Your job is to return the whole listing unchanged while skipping its images.
===============
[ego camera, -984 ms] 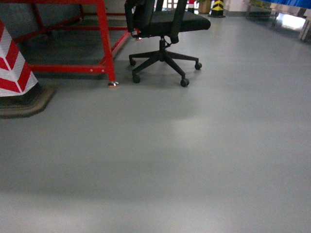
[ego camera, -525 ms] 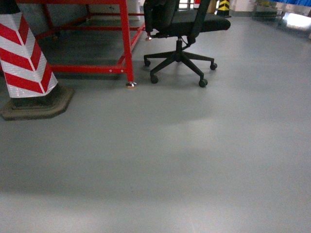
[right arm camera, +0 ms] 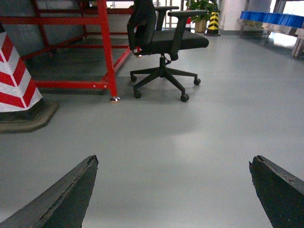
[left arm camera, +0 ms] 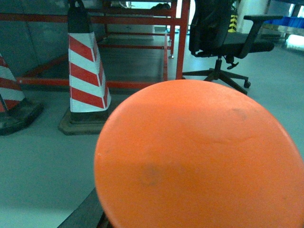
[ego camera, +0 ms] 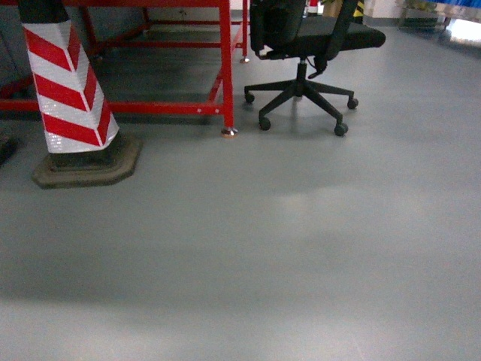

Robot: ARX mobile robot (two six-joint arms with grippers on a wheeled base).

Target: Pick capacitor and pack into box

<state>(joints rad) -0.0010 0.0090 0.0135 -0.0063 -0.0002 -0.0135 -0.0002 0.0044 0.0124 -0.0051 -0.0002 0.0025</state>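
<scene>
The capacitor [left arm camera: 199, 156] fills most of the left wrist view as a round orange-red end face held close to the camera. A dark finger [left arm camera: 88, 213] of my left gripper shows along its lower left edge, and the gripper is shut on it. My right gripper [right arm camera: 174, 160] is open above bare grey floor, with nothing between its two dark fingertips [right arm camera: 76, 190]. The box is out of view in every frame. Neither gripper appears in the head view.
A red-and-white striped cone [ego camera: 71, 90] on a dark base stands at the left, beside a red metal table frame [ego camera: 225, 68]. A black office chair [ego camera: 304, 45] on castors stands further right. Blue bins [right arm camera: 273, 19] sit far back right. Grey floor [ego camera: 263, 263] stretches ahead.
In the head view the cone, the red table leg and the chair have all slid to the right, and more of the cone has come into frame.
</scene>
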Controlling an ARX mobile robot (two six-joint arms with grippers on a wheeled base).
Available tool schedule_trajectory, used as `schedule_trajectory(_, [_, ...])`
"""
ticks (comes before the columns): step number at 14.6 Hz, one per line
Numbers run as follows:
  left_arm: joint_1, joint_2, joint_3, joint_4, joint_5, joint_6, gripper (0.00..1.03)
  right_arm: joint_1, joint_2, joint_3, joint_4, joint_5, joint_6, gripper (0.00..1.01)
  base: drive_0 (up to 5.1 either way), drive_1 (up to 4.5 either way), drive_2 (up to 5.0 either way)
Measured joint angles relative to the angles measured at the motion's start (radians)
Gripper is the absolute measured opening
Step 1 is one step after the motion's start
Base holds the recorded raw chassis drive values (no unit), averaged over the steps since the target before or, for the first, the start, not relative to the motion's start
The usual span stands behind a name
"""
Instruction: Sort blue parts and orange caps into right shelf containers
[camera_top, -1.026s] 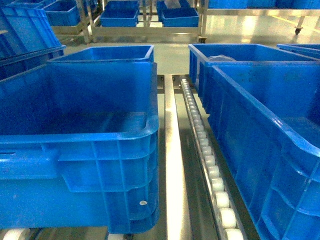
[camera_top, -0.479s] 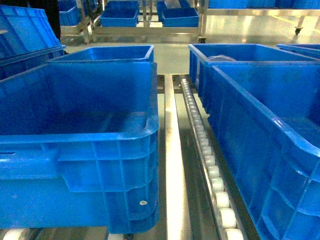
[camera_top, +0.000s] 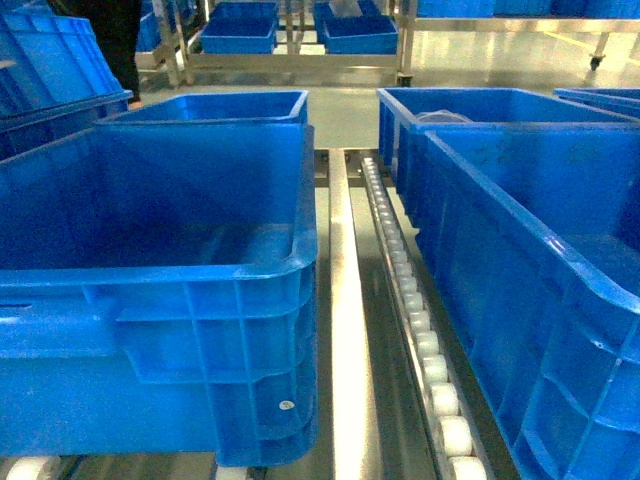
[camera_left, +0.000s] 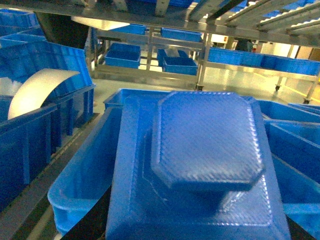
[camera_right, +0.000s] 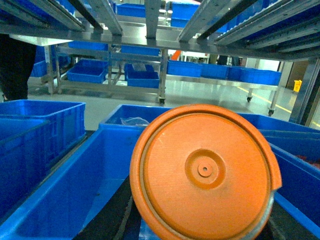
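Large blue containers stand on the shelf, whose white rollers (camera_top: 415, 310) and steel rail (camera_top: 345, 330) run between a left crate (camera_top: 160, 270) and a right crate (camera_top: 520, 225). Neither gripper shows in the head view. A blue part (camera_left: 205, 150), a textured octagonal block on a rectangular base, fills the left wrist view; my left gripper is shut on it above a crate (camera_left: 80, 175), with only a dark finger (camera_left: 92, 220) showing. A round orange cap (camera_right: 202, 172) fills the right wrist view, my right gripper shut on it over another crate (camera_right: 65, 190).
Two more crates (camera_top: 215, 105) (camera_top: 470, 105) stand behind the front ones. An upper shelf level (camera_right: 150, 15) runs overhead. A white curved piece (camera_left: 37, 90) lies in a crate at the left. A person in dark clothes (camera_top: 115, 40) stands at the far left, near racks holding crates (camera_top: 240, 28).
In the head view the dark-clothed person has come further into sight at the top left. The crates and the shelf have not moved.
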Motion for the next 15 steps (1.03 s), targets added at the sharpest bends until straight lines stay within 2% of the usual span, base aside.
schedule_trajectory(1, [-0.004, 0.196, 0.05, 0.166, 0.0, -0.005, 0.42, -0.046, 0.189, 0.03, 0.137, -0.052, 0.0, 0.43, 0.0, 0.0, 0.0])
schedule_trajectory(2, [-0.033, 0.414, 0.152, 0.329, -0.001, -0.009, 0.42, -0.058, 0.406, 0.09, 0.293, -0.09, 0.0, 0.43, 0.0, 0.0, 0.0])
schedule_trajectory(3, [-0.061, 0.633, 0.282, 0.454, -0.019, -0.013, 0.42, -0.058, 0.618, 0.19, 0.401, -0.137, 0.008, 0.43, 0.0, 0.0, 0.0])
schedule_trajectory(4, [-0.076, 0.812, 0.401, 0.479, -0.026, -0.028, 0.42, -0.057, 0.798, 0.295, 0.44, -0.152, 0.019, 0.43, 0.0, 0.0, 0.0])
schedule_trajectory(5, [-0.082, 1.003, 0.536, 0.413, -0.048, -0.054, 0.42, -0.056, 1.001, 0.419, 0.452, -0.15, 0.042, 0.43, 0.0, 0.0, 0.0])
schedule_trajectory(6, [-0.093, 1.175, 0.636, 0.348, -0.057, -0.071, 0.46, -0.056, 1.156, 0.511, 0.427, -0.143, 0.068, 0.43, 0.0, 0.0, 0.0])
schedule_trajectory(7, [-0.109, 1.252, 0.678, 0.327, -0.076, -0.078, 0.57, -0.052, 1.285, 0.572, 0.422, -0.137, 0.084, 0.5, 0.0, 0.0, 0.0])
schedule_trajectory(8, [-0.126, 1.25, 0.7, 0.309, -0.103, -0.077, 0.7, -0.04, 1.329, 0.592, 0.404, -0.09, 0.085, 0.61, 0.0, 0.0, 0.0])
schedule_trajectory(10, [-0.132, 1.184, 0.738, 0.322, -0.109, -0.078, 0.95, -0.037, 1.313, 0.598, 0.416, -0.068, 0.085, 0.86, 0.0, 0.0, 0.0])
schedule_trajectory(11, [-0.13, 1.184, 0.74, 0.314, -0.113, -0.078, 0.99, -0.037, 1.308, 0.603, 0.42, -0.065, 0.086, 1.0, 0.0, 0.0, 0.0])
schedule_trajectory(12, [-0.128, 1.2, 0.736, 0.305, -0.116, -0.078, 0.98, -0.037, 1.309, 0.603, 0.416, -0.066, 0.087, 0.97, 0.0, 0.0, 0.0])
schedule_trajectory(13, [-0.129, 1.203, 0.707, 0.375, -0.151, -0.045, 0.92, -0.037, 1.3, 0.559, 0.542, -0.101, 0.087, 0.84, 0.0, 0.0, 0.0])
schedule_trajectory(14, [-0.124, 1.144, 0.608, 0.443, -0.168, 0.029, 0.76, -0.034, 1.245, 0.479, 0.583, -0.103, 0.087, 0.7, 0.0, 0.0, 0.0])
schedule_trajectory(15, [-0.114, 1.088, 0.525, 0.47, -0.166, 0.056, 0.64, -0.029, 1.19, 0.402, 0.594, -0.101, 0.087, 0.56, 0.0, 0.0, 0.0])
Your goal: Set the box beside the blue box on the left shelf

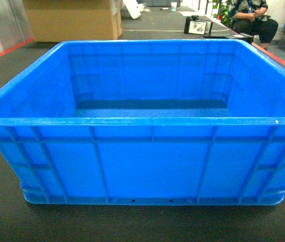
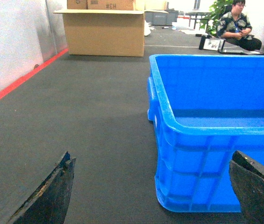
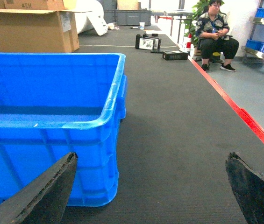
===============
- **Task answer**:
[ego camera, -984 ms] 
[ego camera, -525 ms] 
[right arm camera, +0 ms] 
[left arm camera, +0 ms] 
[ego camera, +0 ms] 

Robot: ARX mobile robot (two six-joint arms with grippers on a wheeled base).

Target: Pick capacitor and pack into box

<state>(joints rad) -0.0010 0.0090 0.0135 -0.0063 -0.0002 -0.0135 -0.0002 0.0044 0.0124 -0.0051 -0.0002 0.0025</state>
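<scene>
The capacitor [left arm camera: 199, 156] fills most of the left wrist view as a round orange-red end face held close to the camera. A dark finger [left arm camera: 88, 213] of my left gripper shows along its lower left edge, and the gripper is shut on it. My right gripper [right arm camera: 174, 160] is open above bare grey floor, with nothing between its two dark fingertips [right arm camera: 76, 190]. The box is out of view in every frame. Neither gripper appears in the head view.
A red-and-white striped cone [ego camera: 71, 90] on a dark base stands at the left, beside a red metal table frame [ego camera: 225, 68]. A black office chair [ego camera: 304, 45] on castors stands further right. Blue bins [right arm camera: 273, 19] sit far back right. Grey floor [ego camera: 263, 263] stretches ahead.
In the head view the cone, the red table leg and the chair have all slid to the right, and more of the cone has come into frame.
</scene>
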Controlling an ARX mobile robot (two six-joint arms with grippers on a wheeled base).
Available tool schedule_trajectory, used as `schedule_trajectory(_, [_, ...])`
"""
ticks (comes before the columns): step number at 14.6 Hz, one per line
Numbers run as follows:
  left_arm: joint_1, joint_2, joint_3, joint_4, joint_5, joint_6, gripper (0.00..1.03)
  right_arm: joint_1, joint_2, joint_3, joint_4, joint_5, joint_6, gripper (0.00..1.01)
  base: drive_0 (up to 5.1 either way), drive_1 (up to 4.5 either way), drive_2 (up to 5.0 either way)
Measured joint angles relative to the angles measured at the motion's start (radians)
Gripper is the absolute measured opening
Step 1 is one step after the motion's start
Base holds the recorded raw chassis drive values (no unit), averaged over the steps since the target before or, for the first, the start, not relative to the motion's start
The usual span stands behind a name
"""
Instruction: Sort blue parts and orange caps into right shelf containers
[camera_top, -1.026s] 
[camera_top, -0.479s] 
[camera_top, +0.000s] 
[camera_left, +0.000s] 
[camera_right, +0.000s] 
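Large blue containers stand on the shelf, whose white rollers (camera_top: 415, 310) and steel rail (camera_top: 345, 330) run between a left crate (camera_top: 160, 270) and a right crate (camera_top: 520, 225). Neither gripper shows in the head view. A blue part (camera_left: 205, 150), a textured octagonal block on a rectangular base, fills the left wrist view; my left gripper is shut on it above a crate (camera_left: 80, 175), with only a dark finger (camera_left: 92, 220) showing. A round orange cap (camera_right: 202, 172) fills the right wrist view, my right gripper shut on it over another crate (camera_right: 65, 190).
Two more crates (camera_top: 215, 105) (camera_top: 470, 105) stand behind the front ones. An upper shelf level (camera_right: 150, 15) runs overhead. A white curved piece (camera_left: 37, 90) lies in a crate at the left. A person in dark clothes (camera_top: 115, 40) stands at the far left, near racks holding crates (camera_top: 240, 28).
In the head view the dark-clothed person has come further into sight at the top left. The crates and the shelf have not moved.
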Motion for the next 15 steps (1.03 s), targets added at the sharpest bends until straight lines stay within 2% of the usual span, base aside.
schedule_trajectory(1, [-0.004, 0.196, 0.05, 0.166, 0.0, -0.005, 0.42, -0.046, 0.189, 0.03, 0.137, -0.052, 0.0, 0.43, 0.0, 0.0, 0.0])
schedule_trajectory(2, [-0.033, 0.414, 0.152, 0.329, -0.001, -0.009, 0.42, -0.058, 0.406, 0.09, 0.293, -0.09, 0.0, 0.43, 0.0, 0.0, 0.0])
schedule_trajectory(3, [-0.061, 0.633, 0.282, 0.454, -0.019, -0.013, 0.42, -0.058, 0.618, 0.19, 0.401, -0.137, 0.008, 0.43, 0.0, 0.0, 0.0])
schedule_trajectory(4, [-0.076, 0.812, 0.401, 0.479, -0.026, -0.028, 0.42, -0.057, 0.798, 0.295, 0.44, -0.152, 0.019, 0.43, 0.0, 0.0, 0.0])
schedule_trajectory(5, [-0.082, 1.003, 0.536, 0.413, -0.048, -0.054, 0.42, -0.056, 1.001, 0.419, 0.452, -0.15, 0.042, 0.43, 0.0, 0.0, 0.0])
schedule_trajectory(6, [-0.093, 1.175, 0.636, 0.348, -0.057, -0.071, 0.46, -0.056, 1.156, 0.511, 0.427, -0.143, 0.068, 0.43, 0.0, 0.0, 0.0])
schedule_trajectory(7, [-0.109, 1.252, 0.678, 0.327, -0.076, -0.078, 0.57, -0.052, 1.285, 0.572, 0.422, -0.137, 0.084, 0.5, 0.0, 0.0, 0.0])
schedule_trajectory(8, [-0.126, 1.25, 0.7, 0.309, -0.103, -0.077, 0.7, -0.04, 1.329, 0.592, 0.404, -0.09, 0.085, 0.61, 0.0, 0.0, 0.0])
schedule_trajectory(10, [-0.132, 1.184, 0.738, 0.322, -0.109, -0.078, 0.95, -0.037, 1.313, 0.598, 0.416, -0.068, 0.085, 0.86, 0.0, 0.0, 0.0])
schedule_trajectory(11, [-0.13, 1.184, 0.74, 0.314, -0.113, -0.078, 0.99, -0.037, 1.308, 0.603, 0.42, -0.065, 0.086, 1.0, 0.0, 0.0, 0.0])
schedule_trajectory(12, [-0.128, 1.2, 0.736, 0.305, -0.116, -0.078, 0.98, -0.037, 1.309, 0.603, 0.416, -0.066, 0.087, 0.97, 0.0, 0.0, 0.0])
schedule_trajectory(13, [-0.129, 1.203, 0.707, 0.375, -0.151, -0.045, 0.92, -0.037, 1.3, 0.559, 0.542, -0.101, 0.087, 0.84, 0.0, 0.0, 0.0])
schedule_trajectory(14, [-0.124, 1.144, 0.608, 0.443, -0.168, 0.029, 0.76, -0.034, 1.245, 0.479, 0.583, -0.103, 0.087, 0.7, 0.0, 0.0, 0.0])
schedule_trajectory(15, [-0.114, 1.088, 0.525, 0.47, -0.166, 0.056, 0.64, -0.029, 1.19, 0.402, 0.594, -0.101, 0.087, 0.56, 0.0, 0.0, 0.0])
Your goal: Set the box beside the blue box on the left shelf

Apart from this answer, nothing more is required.